Prompt: Starting at the first line of the data below, write out each line exactly until you reach the line containing "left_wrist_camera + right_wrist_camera", and include that line too.
--- Data provided Enclosed Below ---
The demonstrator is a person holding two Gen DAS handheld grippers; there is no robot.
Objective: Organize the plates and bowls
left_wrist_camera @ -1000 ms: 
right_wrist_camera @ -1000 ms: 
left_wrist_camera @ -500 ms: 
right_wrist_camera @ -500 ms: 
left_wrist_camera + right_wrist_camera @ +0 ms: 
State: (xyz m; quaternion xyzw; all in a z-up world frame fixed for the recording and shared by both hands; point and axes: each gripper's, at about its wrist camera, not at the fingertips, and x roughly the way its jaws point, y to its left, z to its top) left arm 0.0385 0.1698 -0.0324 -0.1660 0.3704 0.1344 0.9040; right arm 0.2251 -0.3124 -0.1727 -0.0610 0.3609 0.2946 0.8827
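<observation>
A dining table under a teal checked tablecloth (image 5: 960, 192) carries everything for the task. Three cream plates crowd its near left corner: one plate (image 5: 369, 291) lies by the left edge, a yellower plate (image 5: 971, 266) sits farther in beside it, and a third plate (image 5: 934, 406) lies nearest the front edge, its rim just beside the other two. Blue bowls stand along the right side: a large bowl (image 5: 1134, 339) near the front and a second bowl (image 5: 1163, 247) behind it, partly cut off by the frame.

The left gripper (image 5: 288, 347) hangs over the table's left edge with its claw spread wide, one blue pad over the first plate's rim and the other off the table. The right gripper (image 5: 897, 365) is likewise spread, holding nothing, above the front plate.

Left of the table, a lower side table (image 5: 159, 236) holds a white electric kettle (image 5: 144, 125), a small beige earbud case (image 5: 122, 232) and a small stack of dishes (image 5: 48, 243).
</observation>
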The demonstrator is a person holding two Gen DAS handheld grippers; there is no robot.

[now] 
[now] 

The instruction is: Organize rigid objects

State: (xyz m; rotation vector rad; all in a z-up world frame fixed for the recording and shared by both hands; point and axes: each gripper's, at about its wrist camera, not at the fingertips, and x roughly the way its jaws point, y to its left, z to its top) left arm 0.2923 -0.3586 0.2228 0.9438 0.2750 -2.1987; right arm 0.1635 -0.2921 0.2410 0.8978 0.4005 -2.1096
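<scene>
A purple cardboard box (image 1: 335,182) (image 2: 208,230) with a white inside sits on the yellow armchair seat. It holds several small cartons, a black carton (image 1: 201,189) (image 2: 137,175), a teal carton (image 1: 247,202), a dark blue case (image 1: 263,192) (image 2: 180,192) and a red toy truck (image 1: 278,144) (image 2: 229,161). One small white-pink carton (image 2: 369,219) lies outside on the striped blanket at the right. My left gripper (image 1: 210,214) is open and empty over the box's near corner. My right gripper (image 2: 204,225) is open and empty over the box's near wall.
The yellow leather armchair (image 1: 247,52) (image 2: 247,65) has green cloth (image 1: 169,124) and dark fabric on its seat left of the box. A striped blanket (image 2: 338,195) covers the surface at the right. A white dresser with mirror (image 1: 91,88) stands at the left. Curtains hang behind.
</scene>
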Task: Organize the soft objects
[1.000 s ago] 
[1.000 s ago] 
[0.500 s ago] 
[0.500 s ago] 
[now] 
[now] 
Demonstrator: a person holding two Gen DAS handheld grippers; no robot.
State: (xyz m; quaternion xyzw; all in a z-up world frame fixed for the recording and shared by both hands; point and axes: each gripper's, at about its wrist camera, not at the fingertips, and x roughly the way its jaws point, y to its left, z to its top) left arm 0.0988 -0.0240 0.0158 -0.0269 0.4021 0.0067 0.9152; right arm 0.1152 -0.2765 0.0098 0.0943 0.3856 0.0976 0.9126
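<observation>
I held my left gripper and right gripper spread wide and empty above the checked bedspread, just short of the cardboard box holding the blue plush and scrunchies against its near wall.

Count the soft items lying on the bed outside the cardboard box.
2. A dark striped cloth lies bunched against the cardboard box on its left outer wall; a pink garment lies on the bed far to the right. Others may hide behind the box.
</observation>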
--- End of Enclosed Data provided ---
Exercise result:
The demonstrator is a person holding two Gen DAS handheld grippers; there is no robot.
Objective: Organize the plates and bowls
left_wrist_camera @ -1000 ms: 
right_wrist_camera @ -1000 ms: 
left_wrist_camera @ -500 ms: 
right_wrist_camera @ -500 ms: 
left_wrist_camera + right_wrist_camera @ +0 ms: 

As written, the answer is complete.